→ **Exercise details**:
Exactly the lines from the one holding "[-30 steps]" to the end of the listing, both ends included, make up the expected answer.

→ **The data**:

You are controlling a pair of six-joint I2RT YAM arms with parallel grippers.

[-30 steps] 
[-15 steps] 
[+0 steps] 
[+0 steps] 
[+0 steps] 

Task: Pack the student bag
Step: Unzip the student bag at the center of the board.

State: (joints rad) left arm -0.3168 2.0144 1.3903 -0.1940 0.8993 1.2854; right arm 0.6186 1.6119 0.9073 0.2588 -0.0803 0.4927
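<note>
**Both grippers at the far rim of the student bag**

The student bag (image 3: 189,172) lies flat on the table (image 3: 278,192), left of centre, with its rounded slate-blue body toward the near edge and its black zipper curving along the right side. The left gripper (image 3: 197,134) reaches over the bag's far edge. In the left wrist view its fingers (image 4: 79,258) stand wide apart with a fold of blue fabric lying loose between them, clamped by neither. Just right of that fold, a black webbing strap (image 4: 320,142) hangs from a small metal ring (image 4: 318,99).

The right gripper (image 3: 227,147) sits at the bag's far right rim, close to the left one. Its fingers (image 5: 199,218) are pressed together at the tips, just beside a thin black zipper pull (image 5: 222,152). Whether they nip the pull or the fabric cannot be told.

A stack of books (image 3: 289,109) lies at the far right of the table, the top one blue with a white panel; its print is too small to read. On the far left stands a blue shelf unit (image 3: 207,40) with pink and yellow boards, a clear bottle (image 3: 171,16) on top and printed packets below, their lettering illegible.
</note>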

→ **Exercise answer**:
[-30 steps] 
[-15 steps] 
[+0 steps] 
[+0 steps] 
[+0 steps] 

Task: Pack the student bag
Step: Unzip the student bag at the center of the board.

State: (joints rad) left arm -0.3168 2.0144 1.3903 -0.1940 0.8993 1.2854; right arm 0.6186 1.6119 0.9073 0.2588 -0.0803 0.4927
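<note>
**Both grippers at the far rim of the student bag**

The student bag (image 3: 189,172) lies flat on the table (image 3: 278,192), left of centre, with its rounded slate-blue body toward the near edge and its black zipper curving along the right side. The left gripper (image 3: 197,134) reaches over the bag's far edge. In the left wrist view its fingers (image 4: 79,258) stand wide apart with a fold of blue fabric lying loose between them, clamped by neither. Just right of that fold, a black webbing strap (image 4: 320,142) hangs from a small metal ring (image 4: 318,99).

The right gripper (image 3: 227,147) sits at the bag's far right rim, close to the left one. Its fingers (image 5: 199,218) are pressed together at the tips, just beside a thin black zipper pull (image 5: 222,152). Whether they nip the pull or the fabric cannot be told.

A stack of books (image 3: 289,109) lies at the far right of the table, the top one blue with a white panel; its print is too small to read. On the far left stands a blue shelf unit (image 3: 207,40) with pink and yellow boards, a clear bottle (image 3: 171,16) on top and printed packets below, their lettering illegible.
</note>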

No further answer will be given.